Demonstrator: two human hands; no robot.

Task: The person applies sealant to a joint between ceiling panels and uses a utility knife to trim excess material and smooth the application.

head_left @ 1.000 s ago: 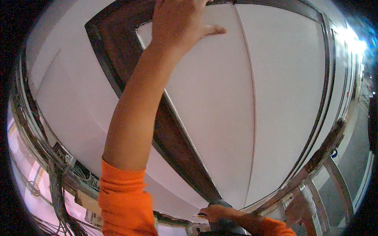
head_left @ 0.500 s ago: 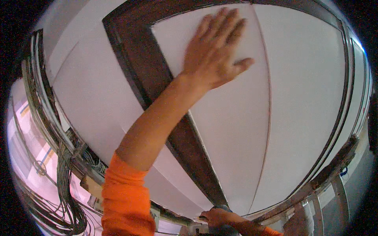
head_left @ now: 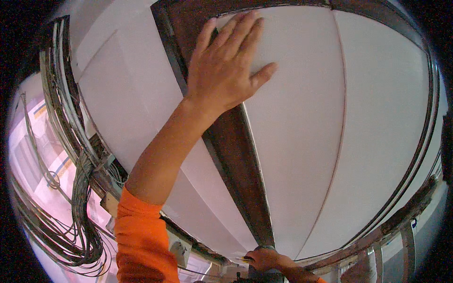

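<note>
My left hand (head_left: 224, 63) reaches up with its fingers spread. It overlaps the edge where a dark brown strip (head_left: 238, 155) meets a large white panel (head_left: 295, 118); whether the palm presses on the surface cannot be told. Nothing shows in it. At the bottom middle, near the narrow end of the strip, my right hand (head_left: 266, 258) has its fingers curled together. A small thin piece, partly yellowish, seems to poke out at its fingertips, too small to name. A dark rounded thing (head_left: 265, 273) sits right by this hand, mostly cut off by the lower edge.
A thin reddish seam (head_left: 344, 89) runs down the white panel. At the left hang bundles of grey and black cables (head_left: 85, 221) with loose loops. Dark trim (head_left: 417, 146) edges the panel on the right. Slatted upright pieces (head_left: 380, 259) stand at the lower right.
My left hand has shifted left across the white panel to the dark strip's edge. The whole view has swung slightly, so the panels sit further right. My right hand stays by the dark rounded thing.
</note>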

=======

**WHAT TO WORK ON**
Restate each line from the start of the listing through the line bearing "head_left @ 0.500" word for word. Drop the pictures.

**OUTPUT BELOW**
Demonstrator: two human hands; no robot.

Task: The person applies sealant to a joint between ceiling panels and uses a utility knife to trim excess material and smooth the application.

head_left @ 1.000 s ago: 
head_left @ 0.500 s ago: 

The complete answer has been presented.